New York Police Commissioner Jessica Tisch spoke about the city’s overall safety during Thursday’s event, noting that last year the city had the lowest recorded number of shootings in its history, and that 2025 was the safest year on record for subway riders — excluding the pandemic years, when far fewer people rode the rails.
“The people in this room decide where and how the city grows across the five boroughs,” Tisch said. “People are asking what the next chapter of this city will look like, how our business districts will grow, how our neighborhoods will thrive, and how we make sure that New York remains the most dynamic and economically vibrant city in the world. And at the center of all of those conversations is something fundamental: whether people feel safe in this city.”
Residential development wasn’t the only topic at CO’s Future of New York event. Office development was also top of mind, particularly the development of the planned supertall tower coming to Midtown Manhattan at 350 Park Avenue. The building, a joint venture between Vornado Realty Trust and Rudin, in collaboration with Ken Griffin’s Citadel — which will anchor the building — is expected to be delivered in 2032.

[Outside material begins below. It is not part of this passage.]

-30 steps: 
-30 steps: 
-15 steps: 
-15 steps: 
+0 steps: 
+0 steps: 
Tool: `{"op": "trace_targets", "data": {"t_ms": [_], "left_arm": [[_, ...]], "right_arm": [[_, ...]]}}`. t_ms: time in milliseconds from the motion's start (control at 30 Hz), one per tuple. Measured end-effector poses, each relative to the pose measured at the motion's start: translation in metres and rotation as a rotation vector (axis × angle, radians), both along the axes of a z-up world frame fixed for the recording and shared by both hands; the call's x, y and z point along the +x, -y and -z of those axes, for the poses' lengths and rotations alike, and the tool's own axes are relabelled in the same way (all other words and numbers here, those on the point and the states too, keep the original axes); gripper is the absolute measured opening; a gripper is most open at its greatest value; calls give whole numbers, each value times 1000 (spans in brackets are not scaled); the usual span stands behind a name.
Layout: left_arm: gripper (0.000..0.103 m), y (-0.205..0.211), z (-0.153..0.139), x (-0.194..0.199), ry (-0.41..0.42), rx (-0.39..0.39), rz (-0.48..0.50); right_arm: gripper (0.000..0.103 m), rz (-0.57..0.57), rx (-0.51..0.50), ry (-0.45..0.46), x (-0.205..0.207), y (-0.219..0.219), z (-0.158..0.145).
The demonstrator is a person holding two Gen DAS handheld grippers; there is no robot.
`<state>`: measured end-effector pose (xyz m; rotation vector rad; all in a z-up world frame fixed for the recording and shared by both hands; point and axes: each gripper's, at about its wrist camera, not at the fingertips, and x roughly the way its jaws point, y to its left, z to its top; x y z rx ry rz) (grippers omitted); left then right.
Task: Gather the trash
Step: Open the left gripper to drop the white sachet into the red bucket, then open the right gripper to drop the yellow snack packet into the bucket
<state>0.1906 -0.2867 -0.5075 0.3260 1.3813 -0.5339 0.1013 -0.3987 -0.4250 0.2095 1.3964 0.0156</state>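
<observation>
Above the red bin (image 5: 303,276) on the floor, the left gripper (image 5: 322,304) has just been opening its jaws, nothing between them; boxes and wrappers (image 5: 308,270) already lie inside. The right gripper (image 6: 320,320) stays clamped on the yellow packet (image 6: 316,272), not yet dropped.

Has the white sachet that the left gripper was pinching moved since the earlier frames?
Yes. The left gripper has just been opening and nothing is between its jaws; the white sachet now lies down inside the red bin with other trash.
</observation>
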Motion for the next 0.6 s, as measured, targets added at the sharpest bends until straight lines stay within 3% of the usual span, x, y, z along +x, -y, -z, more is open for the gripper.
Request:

Jed Walentas (right). PHOTO: Greg Morris
Paul Darrah, chief workplace officer for Citadel, and Barry Langer, executive vice president of development and co-head of real estate at Vornado, spoke with Jonathan Mechanic, chairman of real estate at law firm Fried Frank, about the progress of the project and the importance of highly amenitized Class A office development in the post-COVID workplace.
“Workplaces have gotten denser,” Langer said. “The ability for you as an employee to get up from your desk, go to an amenity space, go outside to a terrace, and go down to a coffee shop — it is all about how the next generation really wants to work. Having outdoor spaces that are actually usable, shielded from the wind, shielded from the sun, and proper places to put down a laptop makes them much more usable than just having a beautiful landscaping plan.”
The day wrapped with a final session addressing the economic drivers that can support greater tourism in New York City. Moderated by CO’s Gross, the panel featured Steven Fulop, former Jersey City, N.J., mayor and now president and CEO of the Partnership for New York; Thomas Grech, president and CEO of the Queens Chamber of Commerce; Slater Traaen, senior director at owner Mitsui Fudosan America; and Jessica Walker, president and CEO of the Manhattan Chamber of Commerce.
The panel discussed the current state and future of tourism in New York City, highlighting the city’s desirability, while noting struggles to bring in international tourists due to economic and immigration policies like steeper tariffs and ICE raids. Still, the panel highlighted New York City’s resilience, and noted that the upcoming World Cup soccer matches happening in less than 100 days will be a boost to the city’s retail and hospitality sectors.
“We’re anticipated to hit 66 million tourists this year,” Walker said, “which is still a little bit below where we were in 2019, before COVID, but certainly good news.”